Recientes investigaciones indican que las personas son más propensas a aceptar información contraria a sus puntos de vista coincidentes con su entorno social, y a revisar o adaptar sus pensamientos o creencias, si perciben que hay expertos con diversos valores en ambos lados del debate, lo que sugiere que el filtrado eliminando todo lo que no sean perspectivas o ideas afines tiende a polarizar aún más el conocimiento.

La filtración ideológica de la información en línea amplifica la creciente polarización de las noticias a partir de las fuentes tradicionales. Por ejemplo, hay estudios en Estados Unidos que demuestran que los electores demócratas tienen una probabilidad más alta de leer The New York Times, en una proporción de 3 a 1, mientras que los republicanos tienen más del doble de probabilidades de ver el canal Fox News.

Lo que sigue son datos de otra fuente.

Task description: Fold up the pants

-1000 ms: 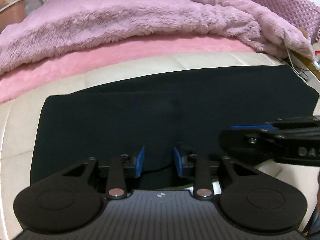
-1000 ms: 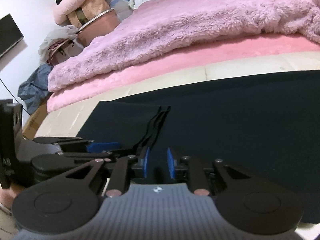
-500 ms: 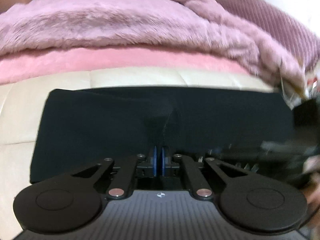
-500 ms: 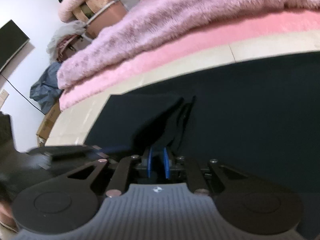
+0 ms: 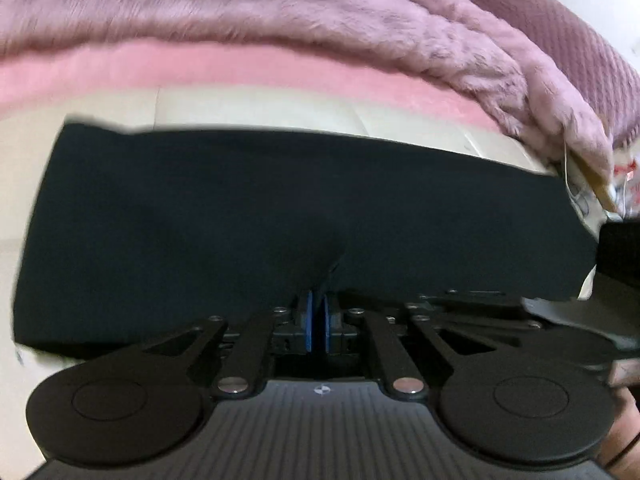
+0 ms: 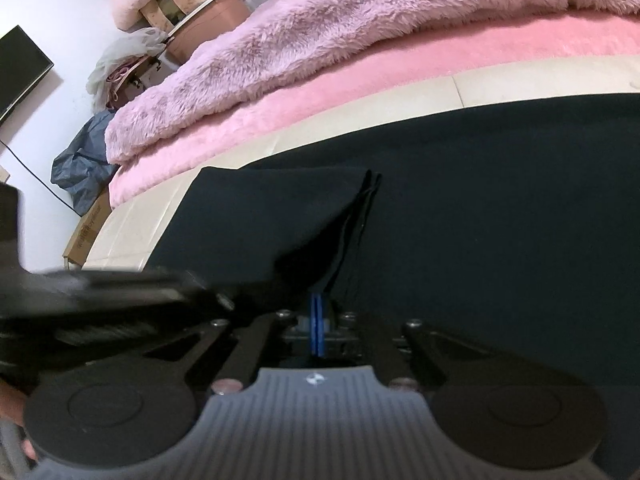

Sin embargo, las voces de los expertos científicos no se distribuyen de manera uniforme. Mientras que los artículos sobre cambio climático en The New York Times suelen reflejar, en general, el llamado consenso científico en torno a este debate, Fox News muy a menudo cuestiona explícita o implícitamente la validez de la ciencia del clima. Hay una relación directa entre los estadounidenses que escuchan o leen medios de comunicación conservadores y su desconfianza en los científicos, relación que les lleva a una menor aceptación del consenso científico sobre el debate del cambio climático, por ejemplo. Por lo tanto, queda claro que este fenómeno retroalimenta las posiciones consolidadas y las polariza aún más si cabe.

Hoy hay, en consecuencia, una motivación adicional para que los científicos - y en general el mundo experto - sea aún más activo en la comunicación y participación en el debate público, independientemente de que finalmente la mediación periodística se resienta o no debido a las tecnologías de la información y de la comunicación, pues las nuevas posibilidades de interacción ciencia-sociedad van a tener implicaciones relevantes para la representación y percepción pública de las ciencias.

Pero siempre hay que tener en cuenta que no hay un público, sino diversos públicos al que nos dirigimos como divulgadores, comunicadores y/o periodistas, y sin olvidar nunca que interesar e informar a estos públicos diversos nada tiene que ver con la búsqueda del impacto y ratings de la audiencia, y menos aún con una interesada polarización cultural e ideológica.